Although we're hearing a lot now about how the era of big government is back, an expanded government isn't likely to do much more than rescue a failing financial system. Nothing more humane will be pursued without a far more energized populace than we have.

—Doug Henwood, a contributing editor of The Nation

Question: According to the writer, why do we need to do much more than rescue a failing financial system?

G

Treasury Secretary Paulson proposed—and Congress and the president ultimately ratified—a plan to use taxpayer money to buy mortgage-backed securities and other bad debt from distressed banks and other financial firms. Paulson argues that this will enable the firms to obtain the credit they need to resume their normal business activities. Specifically, Paulson argues, these firms will once again be able to make loans on reasonable terms for small businesses and individuals so they can buy furniture, cars, and houses. This will get the economy going again.
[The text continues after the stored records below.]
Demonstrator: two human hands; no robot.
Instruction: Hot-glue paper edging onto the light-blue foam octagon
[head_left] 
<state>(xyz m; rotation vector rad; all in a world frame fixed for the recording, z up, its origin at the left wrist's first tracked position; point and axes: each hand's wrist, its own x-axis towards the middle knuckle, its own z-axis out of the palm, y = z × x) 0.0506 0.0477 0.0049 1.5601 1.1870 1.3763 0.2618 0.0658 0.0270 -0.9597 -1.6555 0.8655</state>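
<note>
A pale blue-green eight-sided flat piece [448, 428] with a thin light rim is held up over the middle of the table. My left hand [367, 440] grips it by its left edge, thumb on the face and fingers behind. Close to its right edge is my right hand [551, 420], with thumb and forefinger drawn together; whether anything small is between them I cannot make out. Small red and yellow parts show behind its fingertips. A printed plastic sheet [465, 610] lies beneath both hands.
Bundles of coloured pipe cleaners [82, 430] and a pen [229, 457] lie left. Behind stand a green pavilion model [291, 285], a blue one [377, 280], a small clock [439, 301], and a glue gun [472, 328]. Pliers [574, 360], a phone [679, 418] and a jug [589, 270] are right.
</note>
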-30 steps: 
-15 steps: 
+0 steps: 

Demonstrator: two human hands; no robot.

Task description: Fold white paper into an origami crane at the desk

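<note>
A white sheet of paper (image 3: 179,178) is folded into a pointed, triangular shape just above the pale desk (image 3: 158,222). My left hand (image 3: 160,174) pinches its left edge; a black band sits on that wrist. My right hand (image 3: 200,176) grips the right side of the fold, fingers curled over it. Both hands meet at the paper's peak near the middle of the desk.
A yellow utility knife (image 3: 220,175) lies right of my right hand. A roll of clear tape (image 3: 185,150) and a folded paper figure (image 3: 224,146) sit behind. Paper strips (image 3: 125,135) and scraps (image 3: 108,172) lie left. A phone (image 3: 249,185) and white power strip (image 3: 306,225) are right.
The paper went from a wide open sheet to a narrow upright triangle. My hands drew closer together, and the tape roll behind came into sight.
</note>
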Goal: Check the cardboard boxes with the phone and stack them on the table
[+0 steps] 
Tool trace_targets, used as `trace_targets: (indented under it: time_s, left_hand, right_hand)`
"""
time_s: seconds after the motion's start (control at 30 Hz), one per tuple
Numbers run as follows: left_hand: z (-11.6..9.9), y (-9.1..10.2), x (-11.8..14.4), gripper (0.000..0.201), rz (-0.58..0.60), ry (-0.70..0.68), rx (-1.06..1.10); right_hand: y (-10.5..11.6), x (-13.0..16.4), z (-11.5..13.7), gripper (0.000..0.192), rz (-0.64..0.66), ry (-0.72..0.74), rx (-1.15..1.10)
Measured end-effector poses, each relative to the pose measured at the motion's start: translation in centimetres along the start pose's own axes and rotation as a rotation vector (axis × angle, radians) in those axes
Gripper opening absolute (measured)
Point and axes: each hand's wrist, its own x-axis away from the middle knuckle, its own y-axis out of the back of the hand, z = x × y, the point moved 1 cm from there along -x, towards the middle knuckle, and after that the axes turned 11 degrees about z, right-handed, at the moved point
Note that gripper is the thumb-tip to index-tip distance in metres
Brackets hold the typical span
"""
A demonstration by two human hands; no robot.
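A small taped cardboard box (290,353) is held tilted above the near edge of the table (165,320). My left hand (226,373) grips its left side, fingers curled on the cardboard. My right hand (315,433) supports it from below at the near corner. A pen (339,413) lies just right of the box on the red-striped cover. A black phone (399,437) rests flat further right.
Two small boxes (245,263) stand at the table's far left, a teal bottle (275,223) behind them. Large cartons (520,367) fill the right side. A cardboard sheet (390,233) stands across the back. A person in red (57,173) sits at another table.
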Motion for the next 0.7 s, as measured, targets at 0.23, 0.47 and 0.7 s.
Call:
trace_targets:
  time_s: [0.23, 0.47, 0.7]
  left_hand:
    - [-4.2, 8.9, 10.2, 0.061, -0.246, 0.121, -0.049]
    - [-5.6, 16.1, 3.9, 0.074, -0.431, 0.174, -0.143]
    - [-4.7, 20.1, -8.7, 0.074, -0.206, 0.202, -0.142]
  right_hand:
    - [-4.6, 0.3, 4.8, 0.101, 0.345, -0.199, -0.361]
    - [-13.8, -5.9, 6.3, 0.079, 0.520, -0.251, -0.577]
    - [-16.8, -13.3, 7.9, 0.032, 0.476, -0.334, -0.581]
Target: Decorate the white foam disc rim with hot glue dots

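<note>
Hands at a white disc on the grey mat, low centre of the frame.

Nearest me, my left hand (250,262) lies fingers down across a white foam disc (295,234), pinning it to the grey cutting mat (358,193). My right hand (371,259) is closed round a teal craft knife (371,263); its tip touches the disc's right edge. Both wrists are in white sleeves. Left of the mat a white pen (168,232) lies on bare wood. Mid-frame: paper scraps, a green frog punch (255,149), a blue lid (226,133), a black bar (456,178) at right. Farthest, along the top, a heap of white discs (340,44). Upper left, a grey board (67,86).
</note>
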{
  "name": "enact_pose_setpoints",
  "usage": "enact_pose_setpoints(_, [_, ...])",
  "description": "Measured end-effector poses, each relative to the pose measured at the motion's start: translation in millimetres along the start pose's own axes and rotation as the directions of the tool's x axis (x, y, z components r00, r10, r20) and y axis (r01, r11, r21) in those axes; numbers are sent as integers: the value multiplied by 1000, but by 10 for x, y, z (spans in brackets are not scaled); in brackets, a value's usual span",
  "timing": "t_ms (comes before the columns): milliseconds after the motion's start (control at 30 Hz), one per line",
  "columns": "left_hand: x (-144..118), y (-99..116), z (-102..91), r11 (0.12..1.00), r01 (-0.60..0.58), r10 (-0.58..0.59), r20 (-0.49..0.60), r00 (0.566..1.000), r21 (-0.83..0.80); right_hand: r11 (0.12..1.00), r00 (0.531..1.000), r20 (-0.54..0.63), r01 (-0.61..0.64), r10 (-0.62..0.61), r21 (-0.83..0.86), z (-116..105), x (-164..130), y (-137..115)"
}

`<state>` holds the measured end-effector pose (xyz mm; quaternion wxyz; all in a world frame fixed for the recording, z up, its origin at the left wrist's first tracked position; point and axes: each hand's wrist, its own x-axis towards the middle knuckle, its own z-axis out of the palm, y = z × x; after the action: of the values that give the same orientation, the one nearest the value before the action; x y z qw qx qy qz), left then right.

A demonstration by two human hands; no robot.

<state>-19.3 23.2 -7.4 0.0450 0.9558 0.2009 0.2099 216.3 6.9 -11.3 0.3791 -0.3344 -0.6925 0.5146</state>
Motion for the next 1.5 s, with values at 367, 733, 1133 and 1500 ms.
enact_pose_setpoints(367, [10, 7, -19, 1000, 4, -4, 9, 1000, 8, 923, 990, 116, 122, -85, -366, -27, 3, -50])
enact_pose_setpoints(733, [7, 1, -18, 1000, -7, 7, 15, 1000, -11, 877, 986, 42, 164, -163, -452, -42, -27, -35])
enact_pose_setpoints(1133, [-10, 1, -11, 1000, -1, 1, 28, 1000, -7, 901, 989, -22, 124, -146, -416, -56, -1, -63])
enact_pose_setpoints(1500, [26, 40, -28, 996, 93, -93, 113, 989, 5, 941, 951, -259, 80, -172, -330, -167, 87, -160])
Using information from the documents and your knowledge of the financial crisis, write a well-organized essay that includes an introduction, several paragraphs and a conclusion in which you:

1) compare and contrast different viewpoints on the financial plan approved by Congress
and

2) discuss your own viewpoint and the reasons for it.
 


A discussion procedure

1. Have students read each item in the DBQ, then answer the question in writing in a sentence of two. Discuss responses with class.

2. Organize small groups of students to discuss differing viewpoints, including their own, about the merits of the financial plan passed by Congress. Assign one student in each group to summarize the discussion for the class.

3. After the groups present the summaries, invite class discussion.